Neuropsychiatric disorders including depression or anxiety are common in persons with post-COVID-19 condition (PCC). In a clinical cohort, interleukin (IL)-1beta, -2, -6, -8, -10, and TNF-alpha were significantly elevated in serum from PCC compared to control subjects while serum IL-6 levels were selectively increased among PCC subjects with depression. Severe acute respiratory syndrome coronavirus 2 (SARS-CoV-2) infection of primary human neural cells showed viral replication in astrocytes, although IL-6 was released by abortively-infected microglia. In C57BL6/J mice intranasally infected with mouse-adapted SARS-CoV-2, viral RNA was detected in the lungs and multiple brain regions, which persisted in 33 % of infected animals up to 21 days post-infection (dpi), associated with increased brainstem IL-6 expression.

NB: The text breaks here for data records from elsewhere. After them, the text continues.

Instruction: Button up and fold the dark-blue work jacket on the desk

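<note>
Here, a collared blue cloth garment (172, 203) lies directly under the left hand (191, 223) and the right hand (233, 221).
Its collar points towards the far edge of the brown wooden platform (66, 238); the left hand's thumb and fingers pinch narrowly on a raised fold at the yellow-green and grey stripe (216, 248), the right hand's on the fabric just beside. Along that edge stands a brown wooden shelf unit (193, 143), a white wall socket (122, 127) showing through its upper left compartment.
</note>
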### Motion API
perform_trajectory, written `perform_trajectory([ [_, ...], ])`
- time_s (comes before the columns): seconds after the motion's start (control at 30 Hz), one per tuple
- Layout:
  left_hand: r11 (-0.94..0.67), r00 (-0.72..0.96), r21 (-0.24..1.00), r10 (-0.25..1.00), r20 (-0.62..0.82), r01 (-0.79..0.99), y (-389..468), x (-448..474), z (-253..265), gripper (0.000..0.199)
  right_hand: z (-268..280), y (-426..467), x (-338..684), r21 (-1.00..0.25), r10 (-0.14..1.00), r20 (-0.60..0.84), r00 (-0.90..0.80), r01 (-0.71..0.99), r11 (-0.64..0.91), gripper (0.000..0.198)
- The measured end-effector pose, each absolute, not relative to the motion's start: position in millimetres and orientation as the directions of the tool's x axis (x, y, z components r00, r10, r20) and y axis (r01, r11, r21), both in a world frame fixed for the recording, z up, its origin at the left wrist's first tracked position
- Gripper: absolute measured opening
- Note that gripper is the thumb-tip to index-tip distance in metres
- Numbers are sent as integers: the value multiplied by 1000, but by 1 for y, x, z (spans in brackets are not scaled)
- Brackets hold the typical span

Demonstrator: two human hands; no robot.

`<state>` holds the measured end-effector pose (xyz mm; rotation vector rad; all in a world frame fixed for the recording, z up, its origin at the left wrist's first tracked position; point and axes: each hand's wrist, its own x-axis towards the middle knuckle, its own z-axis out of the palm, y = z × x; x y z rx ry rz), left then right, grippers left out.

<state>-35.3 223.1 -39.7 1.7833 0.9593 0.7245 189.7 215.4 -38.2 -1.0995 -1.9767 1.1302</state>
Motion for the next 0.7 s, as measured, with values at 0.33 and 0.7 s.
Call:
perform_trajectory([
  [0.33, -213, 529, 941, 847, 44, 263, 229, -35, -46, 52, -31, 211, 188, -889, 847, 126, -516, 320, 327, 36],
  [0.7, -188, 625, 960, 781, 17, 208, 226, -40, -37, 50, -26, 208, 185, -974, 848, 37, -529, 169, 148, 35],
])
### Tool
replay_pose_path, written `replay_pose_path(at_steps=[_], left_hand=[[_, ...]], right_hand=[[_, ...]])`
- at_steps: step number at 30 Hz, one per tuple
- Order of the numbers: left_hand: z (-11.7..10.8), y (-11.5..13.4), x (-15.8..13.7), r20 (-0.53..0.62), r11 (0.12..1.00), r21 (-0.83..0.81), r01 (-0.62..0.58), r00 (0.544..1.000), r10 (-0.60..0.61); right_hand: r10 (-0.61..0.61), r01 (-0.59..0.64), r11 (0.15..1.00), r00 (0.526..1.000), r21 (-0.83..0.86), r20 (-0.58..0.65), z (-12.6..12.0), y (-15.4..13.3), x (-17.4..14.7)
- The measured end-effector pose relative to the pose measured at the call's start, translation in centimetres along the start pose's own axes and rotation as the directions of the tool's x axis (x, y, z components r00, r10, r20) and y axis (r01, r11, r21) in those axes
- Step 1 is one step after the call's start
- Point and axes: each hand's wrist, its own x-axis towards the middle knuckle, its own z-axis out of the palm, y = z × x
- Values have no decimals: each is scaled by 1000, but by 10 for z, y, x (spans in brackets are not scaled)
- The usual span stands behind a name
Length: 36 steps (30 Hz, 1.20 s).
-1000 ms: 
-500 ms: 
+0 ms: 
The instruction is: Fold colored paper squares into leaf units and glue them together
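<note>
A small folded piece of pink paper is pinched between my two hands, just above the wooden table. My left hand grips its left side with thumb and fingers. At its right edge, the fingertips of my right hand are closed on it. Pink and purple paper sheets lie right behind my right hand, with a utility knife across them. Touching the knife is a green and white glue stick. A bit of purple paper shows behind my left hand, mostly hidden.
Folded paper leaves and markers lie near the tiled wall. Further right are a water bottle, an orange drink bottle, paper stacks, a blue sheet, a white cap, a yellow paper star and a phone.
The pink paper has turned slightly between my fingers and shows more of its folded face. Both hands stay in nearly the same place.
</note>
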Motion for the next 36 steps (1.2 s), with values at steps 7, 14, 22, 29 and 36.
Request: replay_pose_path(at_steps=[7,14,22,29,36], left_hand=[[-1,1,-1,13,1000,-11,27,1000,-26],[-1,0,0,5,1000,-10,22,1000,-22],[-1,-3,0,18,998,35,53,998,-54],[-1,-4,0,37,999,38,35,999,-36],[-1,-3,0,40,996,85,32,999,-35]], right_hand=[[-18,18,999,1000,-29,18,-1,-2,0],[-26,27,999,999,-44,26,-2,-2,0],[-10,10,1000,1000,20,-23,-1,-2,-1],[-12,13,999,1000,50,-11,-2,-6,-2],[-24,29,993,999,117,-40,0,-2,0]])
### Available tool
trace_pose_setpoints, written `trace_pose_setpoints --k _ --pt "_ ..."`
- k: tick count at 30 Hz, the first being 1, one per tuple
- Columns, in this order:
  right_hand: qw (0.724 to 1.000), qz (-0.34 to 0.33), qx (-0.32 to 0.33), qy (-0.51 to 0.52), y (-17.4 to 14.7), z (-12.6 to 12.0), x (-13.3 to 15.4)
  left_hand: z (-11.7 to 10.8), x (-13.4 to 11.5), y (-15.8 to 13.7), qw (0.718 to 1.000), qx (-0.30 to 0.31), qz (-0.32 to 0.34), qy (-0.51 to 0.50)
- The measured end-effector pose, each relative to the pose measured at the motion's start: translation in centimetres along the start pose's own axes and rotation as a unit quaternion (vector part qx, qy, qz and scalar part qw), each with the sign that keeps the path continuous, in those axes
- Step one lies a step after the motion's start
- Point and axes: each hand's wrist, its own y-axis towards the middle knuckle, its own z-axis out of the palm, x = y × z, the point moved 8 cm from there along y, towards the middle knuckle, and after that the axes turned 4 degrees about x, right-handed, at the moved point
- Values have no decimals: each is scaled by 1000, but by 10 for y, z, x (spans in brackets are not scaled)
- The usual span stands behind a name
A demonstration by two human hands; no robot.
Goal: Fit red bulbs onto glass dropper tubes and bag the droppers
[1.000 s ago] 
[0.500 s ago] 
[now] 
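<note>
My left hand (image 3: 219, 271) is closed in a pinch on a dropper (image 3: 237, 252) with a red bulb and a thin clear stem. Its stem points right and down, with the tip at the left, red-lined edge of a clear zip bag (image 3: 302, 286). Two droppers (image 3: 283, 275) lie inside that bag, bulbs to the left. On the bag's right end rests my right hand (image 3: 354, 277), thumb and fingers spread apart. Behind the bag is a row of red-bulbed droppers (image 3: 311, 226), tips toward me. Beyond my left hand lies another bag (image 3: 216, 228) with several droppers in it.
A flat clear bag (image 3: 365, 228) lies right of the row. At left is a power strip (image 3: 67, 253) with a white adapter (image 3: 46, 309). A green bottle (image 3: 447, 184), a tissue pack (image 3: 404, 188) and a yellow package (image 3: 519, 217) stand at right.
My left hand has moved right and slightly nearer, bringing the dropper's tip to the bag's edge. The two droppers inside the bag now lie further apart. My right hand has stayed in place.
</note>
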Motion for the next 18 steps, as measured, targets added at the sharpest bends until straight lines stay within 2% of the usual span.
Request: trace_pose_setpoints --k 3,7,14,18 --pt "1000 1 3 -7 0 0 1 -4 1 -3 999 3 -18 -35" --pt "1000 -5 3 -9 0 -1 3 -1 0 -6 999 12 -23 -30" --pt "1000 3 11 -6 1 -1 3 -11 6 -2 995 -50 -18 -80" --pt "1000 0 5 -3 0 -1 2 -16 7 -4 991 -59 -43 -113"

As catecholamines are implicated in mood and anxiety, we analyzed monoamine oxidase (MAO) expression, revealing elevated transcript and protein levels for both MAO isoforms in infected human and mouse brain tissues, particularly in glial cells, which was correlated with increased MAO enzymatic activity. Neurobehavioral assessments showed depressive behaviors until 7dpi, transitioning to anxiety behaviors by 21dpi among virus-infected mice, which was attenuated by MAO inhibition. These findings highlight the immunometabolic mechanisms, involving cytokine-enzyme interactions that contribute to PCC-associated neuropsychiatric syndromes while also identifying potential diagnostic and therapeutic options.

Keywords: Anxiety; COVID-19; Depression; IL-6; MAO; SARS-CoV-2.